[What is needed]
Every line with the word "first" in it should be extracted from the data that follows.

═══ Data below ═══

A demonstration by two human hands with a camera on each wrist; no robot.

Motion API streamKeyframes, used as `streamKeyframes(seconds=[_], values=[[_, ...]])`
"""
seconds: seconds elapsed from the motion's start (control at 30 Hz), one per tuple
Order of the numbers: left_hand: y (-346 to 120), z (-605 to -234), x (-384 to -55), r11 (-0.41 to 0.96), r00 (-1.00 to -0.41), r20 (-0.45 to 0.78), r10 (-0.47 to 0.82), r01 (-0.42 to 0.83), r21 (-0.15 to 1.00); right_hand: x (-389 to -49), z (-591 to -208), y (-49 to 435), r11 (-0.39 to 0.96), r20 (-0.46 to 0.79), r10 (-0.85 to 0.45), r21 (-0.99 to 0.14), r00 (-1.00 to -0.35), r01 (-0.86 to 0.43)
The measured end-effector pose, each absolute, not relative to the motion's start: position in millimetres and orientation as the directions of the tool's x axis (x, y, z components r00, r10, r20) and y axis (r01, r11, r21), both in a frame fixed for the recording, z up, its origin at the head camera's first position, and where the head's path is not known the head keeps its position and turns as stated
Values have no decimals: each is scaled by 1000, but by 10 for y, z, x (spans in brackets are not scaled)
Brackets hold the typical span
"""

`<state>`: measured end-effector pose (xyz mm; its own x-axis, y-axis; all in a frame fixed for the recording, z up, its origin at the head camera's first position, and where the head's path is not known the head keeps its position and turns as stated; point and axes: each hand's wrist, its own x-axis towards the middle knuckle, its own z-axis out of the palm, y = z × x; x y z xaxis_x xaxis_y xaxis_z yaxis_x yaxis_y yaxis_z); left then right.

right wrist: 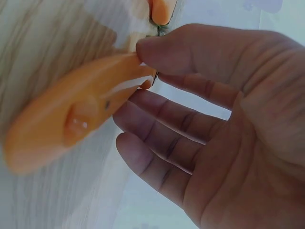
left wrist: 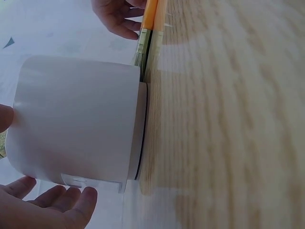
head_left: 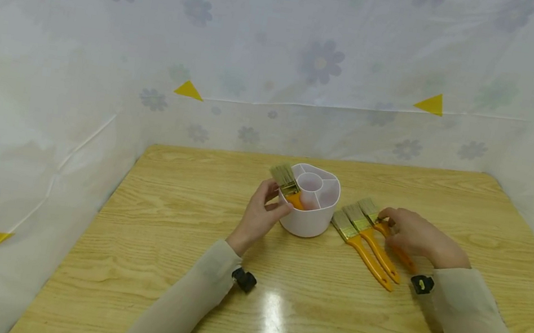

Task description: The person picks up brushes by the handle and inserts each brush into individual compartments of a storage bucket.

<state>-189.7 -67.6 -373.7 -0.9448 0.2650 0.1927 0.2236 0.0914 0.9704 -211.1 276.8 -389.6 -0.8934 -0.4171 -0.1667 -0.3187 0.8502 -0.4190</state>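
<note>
My left hand (head_left: 260, 211) is at the left side of a white plastic holder (head_left: 307, 222), a rounded tub with a round cup in the middle and compartments about it. My thumb lies near its rim and my fingers curl along its wall, so I grip it between them. The holder stands upright on the light wood-grain bench (head_left: 160, 231). In it leans a flat paintbrush with pale bristles, a brass-coloured ferrule and an orange handle (head_left: 290, 187), bristles up and tilted over the rim toward my left hand.

My right hand (head_left: 415, 238), well apart from the left, has its thumb and index finger pinching the orange handle of the rightmost brush (head_left: 370, 208) in a row of three to the holder's right; the other fingers are loosely bent. Whether that brush is lifted, I cannot tell. The nearest brush to the holder (head_left: 347, 232) and the middle brush (head_left: 373, 244) lie side by side on the bench, bristles pointing away from me.
</note>
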Motion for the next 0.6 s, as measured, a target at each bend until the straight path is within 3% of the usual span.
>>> streamKeyframes(seconds=[0.6], values=[[-674,-3733,-1893,111,-951,174,257,208,972,-2130,-3904,2856,868,-191,-389,-404,-901,-289]])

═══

[Result]
The measured end-effector pose, each absolute, not relative to the motion's start: position in millimetres and orientation as the directions of the tool's x axis (x, y, z components r00, r10, r20) and y axis (r01, r11, r21), both in a frame fixed for the recording, z up, its origin at the head camera's first position, and where the head's path is not known the head keeps its position and turns as stated
`<state>`: measured end-effector pose (xyz mm; its own x-axis, y-axis; all in a frame fixed for the recording, z up, its origin at the head camera's first position, and where the head's path is not known the head keeps its position and turns as stated; point and axes: each hand's wrist, its own x-axis towards the middle knuckle, its own z-axis out of the palm, y = z × x; x y z xaxis_x xaxis_y xaxis_z yaxis_x yaxis_y yaxis_z); left then right.

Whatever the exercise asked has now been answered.